_WHAT NEEDS TO BE DONE:_ The records below should be printed once more, exactly as they appear.

*****

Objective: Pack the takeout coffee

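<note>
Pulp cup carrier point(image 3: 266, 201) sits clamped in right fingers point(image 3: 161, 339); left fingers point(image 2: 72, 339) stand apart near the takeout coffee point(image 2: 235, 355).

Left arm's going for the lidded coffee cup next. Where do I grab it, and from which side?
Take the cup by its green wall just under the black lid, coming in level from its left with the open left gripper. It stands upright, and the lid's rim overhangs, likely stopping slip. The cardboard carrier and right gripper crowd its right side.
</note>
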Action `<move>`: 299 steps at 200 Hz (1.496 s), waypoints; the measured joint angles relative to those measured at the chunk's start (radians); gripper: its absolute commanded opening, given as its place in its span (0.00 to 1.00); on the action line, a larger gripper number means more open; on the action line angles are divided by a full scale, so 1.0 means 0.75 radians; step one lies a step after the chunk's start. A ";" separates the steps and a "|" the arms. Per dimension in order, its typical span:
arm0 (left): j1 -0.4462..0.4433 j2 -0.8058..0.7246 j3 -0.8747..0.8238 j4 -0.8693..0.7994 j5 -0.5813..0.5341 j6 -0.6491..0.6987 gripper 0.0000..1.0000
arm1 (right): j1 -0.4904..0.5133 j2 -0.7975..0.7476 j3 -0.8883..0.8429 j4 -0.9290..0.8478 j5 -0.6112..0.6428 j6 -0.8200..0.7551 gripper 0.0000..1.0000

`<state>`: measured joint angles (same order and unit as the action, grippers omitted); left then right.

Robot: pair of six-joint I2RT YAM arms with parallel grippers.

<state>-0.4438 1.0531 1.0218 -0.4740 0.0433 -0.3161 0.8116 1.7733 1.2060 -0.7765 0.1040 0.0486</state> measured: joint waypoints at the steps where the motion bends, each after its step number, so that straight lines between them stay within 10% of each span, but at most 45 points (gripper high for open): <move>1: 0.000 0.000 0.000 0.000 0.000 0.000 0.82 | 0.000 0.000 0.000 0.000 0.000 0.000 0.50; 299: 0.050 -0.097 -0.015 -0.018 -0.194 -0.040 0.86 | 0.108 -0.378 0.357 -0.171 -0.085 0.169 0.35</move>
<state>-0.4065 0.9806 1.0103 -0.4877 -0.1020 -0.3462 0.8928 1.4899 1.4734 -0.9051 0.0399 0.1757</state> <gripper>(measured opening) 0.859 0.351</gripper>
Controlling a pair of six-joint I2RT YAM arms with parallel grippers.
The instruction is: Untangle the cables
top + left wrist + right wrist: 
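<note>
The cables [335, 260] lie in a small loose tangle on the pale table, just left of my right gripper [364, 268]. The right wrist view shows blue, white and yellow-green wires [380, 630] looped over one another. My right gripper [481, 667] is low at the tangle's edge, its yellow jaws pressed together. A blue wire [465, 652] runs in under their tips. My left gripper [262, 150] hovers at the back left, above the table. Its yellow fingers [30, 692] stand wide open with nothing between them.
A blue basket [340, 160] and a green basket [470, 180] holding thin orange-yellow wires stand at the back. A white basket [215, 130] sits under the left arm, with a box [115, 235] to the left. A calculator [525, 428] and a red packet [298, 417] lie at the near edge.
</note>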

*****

_EXPECTED ANSWER:_
Objective: Pack the takeout coffee

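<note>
Pulp cup carrier point(image 3: 266, 201) sits clamped in right fingers point(image 3: 161, 339); left fingers point(image 2: 72, 339) stand apart near the takeout coffee point(image 2: 235, 355).

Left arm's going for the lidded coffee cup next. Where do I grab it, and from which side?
Take the cup by its green wall just under the black lid, coming in level from its left with the open left gripper. It stands upright, and the lid's rim overhangs, likely stopping slip. The cardboard carrier and right gripper crowd its right side.
</note>
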Action `<move>`: 299 steps at 200 Hz (1.496 s), waypoints; the measured joint angles relative to those measured at the chunk's start (radians); gripper: its absolute commanded opening, given as its place in its span (0.00 to 1.00); on the action line, a larger gripper number means more open; on the action line angles are divided by a full scale, so 1.0 means 0.75 radians; step one lies a step after the chunk's start. A ";" separates the steps and a "|" the arms. Per dimension in order, its typical span:
arm0 (left): j1 -0.4462..0.4433 j2 -0.8058..0.7246 j3 -0.8747..0.8238 j4 -0.8693..0.7994 j5 -0.5813..0.5341 j6 -0.6491..0.6987 gripper 0.0000..1.0000
arm1 (right): j1 -0.4904..0.5133 j2 -0.7975..0.7476 j3 -0.8883..0.8429 j4 -0.9290..0.8478 j5 -0.6112..0.6428 j6 -0.8200..0.7551 gripper 0.0000..1.0000

`<state>`: measured joint angles (same order and unit as the action, grippers omitted); left then right.

Robot: pair of six-joint I2RT YAM arms with parallel grippers.

<state>-0.4438 1.0531 1.0218 -0.4740 0.0433 -0.3161 0.8116 1.7733 1.2060 -0.7765 0.1040 0.0486</state> measured: joint waypoints at the steps where the motion bends, each after its step number, so that straight lines between them stay within 10% of each span, but at most 45 points (gripper high for open): <move>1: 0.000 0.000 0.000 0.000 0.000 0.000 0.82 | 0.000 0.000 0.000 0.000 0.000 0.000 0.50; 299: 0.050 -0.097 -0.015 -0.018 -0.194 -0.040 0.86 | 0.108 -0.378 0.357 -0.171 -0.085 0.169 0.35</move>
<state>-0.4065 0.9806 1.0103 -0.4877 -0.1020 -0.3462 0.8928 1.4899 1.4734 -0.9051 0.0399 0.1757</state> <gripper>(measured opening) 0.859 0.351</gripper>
Controlling a pair of six-joint I2RT YAM arms with parallel grippers.
The instruction is: Untangle the cables
top + left wrist + right wrist: 
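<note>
The cables [335, 260] lie in a small loose tangle on the pale table, just left of my right gripper [364, 268]. The right wrist view shows blue, white and yellow-green wires [380, 630] looped over one another. My right gripper [481, 667] is low at the tangle's edge, its yellow jaws pressed together. A blue wire [465, 652] runs in under their tips. My left gripper [262, 150] hovers at the back left, above the table. Its yellow fingers [30, 692] stand wide open with nothing between them.
A blue basket [340, 160] and a green basket [470, 180] holding thin orange-yellow wires stand at the back. A white basket [215, 130] sits under the left arm, with a box [115, 235] to the left. A calculator [525, 428] and a red packet [298, 417] lie at the near edge.
</note>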

Output for this exercise is complete.